*TASK ITEM*: Once the data has been read, return all of it precisely as written.

*DATA PROVIDED*:
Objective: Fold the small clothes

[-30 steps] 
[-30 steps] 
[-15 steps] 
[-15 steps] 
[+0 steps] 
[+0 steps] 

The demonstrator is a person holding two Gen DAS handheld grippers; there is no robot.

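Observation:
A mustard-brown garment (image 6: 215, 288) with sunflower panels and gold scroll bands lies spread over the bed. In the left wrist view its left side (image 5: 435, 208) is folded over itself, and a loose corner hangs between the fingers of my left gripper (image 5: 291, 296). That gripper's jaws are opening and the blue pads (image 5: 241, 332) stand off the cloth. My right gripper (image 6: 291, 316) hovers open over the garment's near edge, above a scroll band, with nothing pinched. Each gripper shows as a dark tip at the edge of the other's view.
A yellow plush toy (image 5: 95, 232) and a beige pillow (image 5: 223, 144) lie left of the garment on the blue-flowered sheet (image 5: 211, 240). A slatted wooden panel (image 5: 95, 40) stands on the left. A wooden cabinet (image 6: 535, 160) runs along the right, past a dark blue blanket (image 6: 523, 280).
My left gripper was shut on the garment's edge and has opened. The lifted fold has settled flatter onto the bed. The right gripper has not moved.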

*SOLUTION TO THIS EXERCISE*:
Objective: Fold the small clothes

[-30 steps] 
[-30 steps] 
[-15 steps] 
[-15 steps] 
[+0 steps] 
[+0 steps] 

The demonstrator is a person holding two Gen DAS handheld grippers; there is no robot.

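Observation:
A mustard-brown garment (image 6: 215, 288) with sunflower panels and gold scroll bands lies spread over the bed. In the left wrist view its left side (image 5: 435, 208) is folded over itself, and a loose corner hangs between the fingers of my left gripper (image 5: 291, 296). That gripper's jaws are opening and the blue pads (image 5: 241, 332) stand off the cloth. My right gripper (image 6: 291, 316) hovers open over the garment's near edge, above a scroll band, with nothing pinched. Each gripper shows as a dark tip at the edge of the other's view.
A yellow plush toy (image 5: 95, 232) and a beige pillow (image 5: 223, 144) lie left of the garment on the blue-flowered sheet (image 5: 211, 240). A slatted wooden panel (image 5: 95, 40) stands on the left. A wooden cabinet (image 6: 535, 160) runs along the right, past a dark blue blanket (image 6: 523, 280).
My left gripper was shut on the garment's edge and has opened. The lifted fold has settled flatter onto the bed. The right gripper has not moved.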

What this exercise required is now done.